== TASK STATEMENT ==
Look in the material below for the line with "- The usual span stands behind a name" and the line with "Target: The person", then set down exactly those two lines and all lines between, nothing more.

╔══

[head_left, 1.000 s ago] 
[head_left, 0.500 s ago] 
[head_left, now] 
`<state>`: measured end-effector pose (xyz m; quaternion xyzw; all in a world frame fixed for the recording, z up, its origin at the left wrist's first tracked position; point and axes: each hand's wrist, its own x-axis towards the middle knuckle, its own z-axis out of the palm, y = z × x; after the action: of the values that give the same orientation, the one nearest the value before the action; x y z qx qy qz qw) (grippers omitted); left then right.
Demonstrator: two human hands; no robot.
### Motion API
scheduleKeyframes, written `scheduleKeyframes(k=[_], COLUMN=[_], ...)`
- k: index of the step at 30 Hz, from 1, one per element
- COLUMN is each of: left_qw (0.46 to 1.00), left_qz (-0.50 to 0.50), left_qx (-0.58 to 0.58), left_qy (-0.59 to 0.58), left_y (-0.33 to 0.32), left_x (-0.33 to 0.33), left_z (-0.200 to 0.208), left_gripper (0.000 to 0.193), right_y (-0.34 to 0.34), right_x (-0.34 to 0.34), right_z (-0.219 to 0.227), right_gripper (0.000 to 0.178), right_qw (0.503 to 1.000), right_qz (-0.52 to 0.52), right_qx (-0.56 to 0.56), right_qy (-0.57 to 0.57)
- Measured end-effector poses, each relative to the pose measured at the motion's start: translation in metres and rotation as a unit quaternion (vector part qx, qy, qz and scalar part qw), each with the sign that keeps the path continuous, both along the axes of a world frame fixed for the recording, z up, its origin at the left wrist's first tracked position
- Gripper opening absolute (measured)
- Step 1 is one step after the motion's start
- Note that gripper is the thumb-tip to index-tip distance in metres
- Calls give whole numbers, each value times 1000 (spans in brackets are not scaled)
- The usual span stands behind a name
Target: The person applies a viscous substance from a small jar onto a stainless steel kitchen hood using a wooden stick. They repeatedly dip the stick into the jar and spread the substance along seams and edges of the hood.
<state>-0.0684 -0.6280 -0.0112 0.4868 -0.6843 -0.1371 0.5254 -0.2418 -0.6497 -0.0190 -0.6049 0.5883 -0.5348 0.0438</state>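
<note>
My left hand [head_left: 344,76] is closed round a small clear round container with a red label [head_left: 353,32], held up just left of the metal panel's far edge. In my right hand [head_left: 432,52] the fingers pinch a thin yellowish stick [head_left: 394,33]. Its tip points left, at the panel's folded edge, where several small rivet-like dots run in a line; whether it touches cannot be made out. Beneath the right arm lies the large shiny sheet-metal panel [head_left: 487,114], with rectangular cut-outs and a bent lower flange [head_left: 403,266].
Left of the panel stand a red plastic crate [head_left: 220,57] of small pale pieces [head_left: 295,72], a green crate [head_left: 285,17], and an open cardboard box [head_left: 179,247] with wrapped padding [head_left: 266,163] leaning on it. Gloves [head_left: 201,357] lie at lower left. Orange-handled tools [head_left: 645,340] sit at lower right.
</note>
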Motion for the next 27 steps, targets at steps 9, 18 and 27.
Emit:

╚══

== RESULT OF THE EXERCISE ==
- The usual span stands behind a name
Target: The person applies a viscous substance from a small jar onto a stainless steel kitchen hood using a wooden stick. They repeatedly dip the stick into the jar and spread the substance along seams and edges of the hood.

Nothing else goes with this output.